The threat to her is a threat to the idea of everything he stands for and to the only thing he believes in. It reawakens him to the terror of meaninglessness. It shakes him all through, like a dull iron bell tolling a reminder of the defining contradiction of his life: He has indulged himself in the delusion of progress, to inching ever upward on a journey that he has always known was going downhill. It has never changed. He has never changed. It is like a puzzle turned upside down and backward, wrapped inside a lie. He has never been able to stop caring about something that he knows will come to nothing, and he has never been able to stop trying to forget what he knows.
That is Virginia. That is love, a justification, a corrective walking around in the flesh, which is simply, always there, and for no good reason, but is beautiful enough, redeeming enough, purely in its essence, and just because it happens to exist, to ameliorate the futility and the savagery of being alive.
But she is not the only source. He has made sure of that. She is an example, one incarnation picked out of chaos that he has chosen to live with every day so that he might point to her and tell himself: This is why I do it. This is how.
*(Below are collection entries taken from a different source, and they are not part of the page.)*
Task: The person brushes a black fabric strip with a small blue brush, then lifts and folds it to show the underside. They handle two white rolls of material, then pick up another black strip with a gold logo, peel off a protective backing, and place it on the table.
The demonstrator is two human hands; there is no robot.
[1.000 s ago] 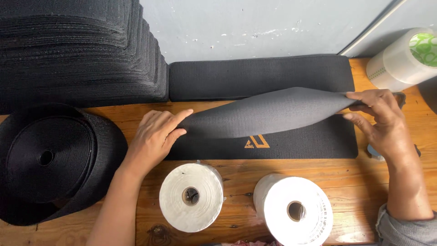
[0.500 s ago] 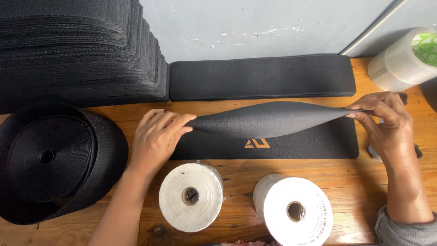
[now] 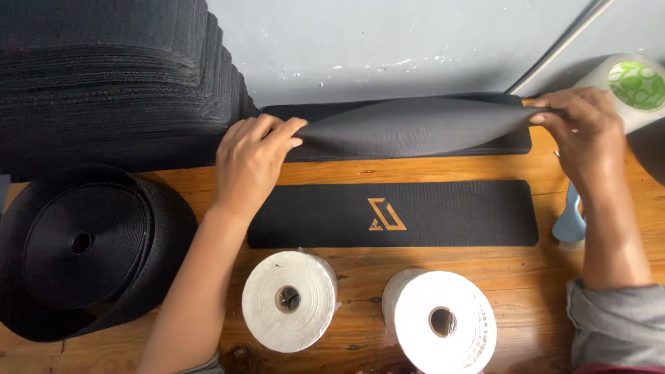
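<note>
Your left hand pinches one end of a dark grey fabric strip; your right hand pinches the other end, holding it bowed above a black pad at 12 o'clock on the desk.

At centre: a flat black strip with an orange angular emblem.

At 6 o'clock: two white rolls, one cut off by the frame.

At 9 o'clock: a black coil of strap.

At 10 o'clock: a stack of black sheets, partly out of frame.

At 2 o'clock: a tape roll with a green patterned core.

At 3 o'clock: a pale blue tool, mostly hidden.
</note>
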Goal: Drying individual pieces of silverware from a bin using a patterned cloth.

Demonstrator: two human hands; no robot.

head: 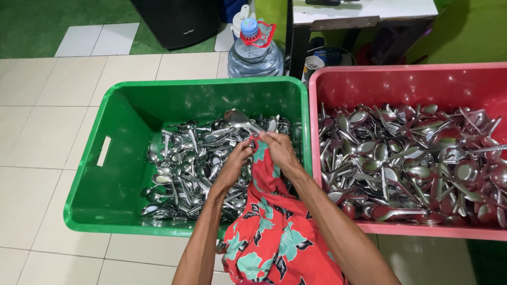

But there are other people, other creatures, other ways. There are the Apostles (who survive), his animal companions, his garden, music, art, books. They serve the same purpose, and he has placed them carefully around himself as touchstones. They are always within reach, and that is why the thought of Virginia’s death shakes him as profoundly as it does, but it does not shatter him. He has never, he would never, give so much power to one hope.
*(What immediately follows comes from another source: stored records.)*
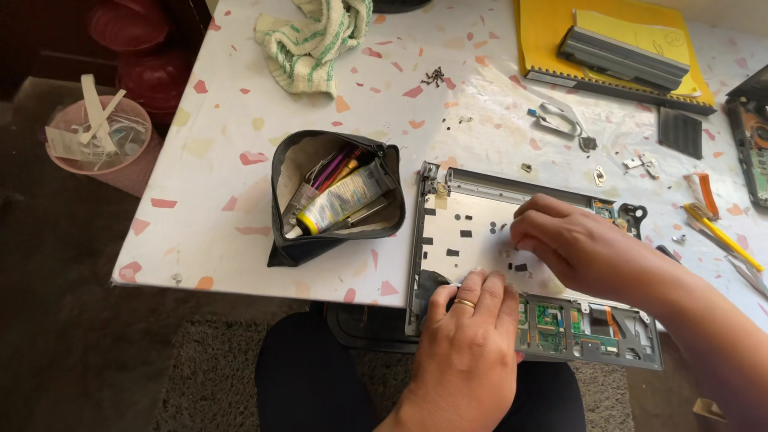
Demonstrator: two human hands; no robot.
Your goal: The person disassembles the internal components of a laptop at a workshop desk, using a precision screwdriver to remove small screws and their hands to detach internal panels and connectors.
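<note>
Presently, an opened laptop chassis (pixel 480 210) lies at the near edge of the speckled table (pixel 224 152), overhanging the person's lap. The left hand (pixel 472 320), ring on one finger, rests flat on the near edge of the pale inner plate (pixel 472 220), fingers extended and gripping nothing. The right hand (pixel 572 244) is curled, fingertips pressed onto the plate near small black pads; whether they pinch anything cannot be told. An open black pouch (pixel 336 196) of tools sits just beside the chassis. Advice: maintain steady downward bracing with the flat hand, work with light fingertip pressure, and avoid the exposed green circuit boards (pixel 552 324).
</note>
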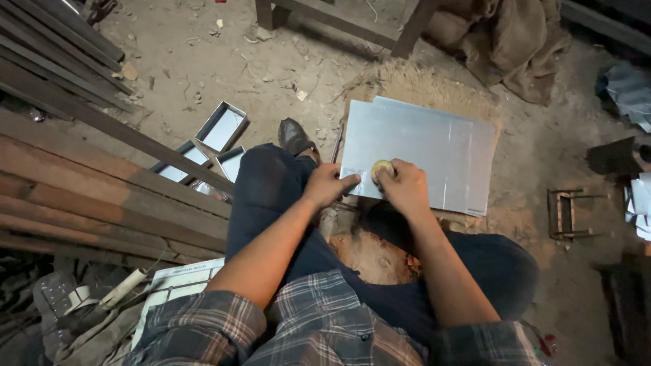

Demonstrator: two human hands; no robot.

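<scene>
Sheet [434, 146]: flat, uncut, faint lines marked.
Left hand [327, 184]: fingers narrow, pinning sheet's near edge.
Right hand [405, 186]: closed on yellow tape [380, 168], over sheet's near edge.
Trays [222, 127]: folded, left of sheet.

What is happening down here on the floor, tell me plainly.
A person in a plaid shirt and dark trousers sits low on the dirt floor over a flat metal sheet that lies on a straw mat. The right hand grips a small round yellowish object at the sheet's near edge, and the left hand steadies that edge beside it. Shallow metal trays lie by the left knee, beside stacked bars and planks.
</scene>
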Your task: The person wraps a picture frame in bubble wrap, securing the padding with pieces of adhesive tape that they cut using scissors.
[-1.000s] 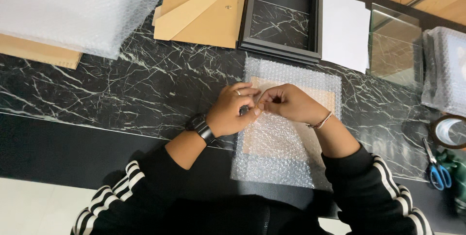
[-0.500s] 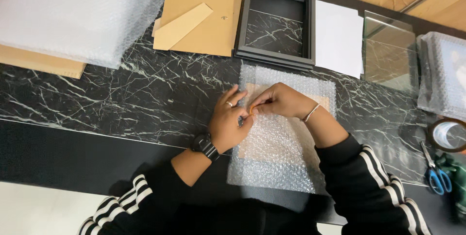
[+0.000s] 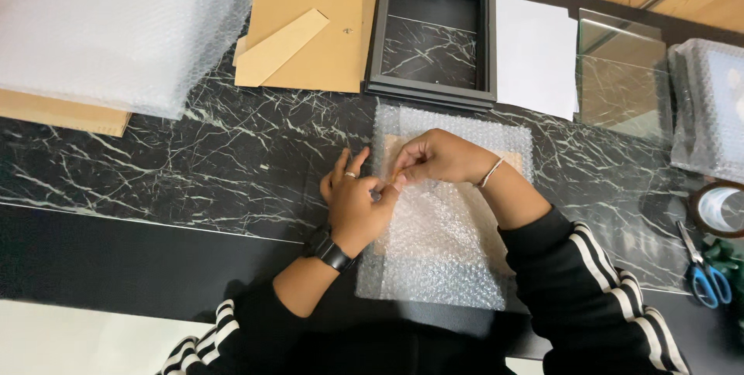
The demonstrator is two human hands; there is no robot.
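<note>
both forearms angle inward, the left hand [image 3: 355, 206] and right hand [image 3: 436, 156] meeting with fingertips pinched together, left index and middle fingers raised.

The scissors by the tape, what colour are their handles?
The scissors have blue handles, seen in the head view at the table's right edge.

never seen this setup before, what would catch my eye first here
First, the two hands meeting at the centre: the left hand and right hand pinch together at the left edge of a bubble wrap sheet laid over a tan board on the black marble table. Behind them sits an empty black frame, with blue-handled scissors at far right.
</note>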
And yet Virginia is singular. She is in fact not of a kind, but her own kind, and there will never be another. He does not want to see her go so soon. And she needn’t.
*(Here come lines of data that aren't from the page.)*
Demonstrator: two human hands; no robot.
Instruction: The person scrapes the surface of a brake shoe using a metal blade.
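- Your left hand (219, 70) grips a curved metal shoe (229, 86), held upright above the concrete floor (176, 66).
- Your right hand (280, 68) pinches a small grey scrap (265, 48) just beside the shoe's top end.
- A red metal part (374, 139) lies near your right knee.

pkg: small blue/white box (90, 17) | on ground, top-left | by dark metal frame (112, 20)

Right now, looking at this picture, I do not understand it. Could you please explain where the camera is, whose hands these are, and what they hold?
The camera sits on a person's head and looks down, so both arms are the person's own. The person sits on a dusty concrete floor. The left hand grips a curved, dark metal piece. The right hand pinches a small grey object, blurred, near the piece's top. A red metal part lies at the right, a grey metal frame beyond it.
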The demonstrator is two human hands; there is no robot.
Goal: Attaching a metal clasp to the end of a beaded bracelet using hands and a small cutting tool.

Not long ago she was happy, perfectly happy. She had said so. So had he. They had been walking together on the downs one afternoon, talking about her work, and the work of all writers, speculating about what a writer is and what he might be for, and there had been—they had both noted it—that low pleasant hum of contentment between them, the deep sense of satisfaction that always swelled in both of them when they were flying together in thought. It was another of their jokes. They called it being in a state of classical grace. When they were walking out there across the fields, side by side, heads turned in the same direction, eyes and minds on the horizon, they said they were like the Greek ideal of friendship carved in an Athenian frieze, or painted on an ancient urn such as the one Keats immortalized.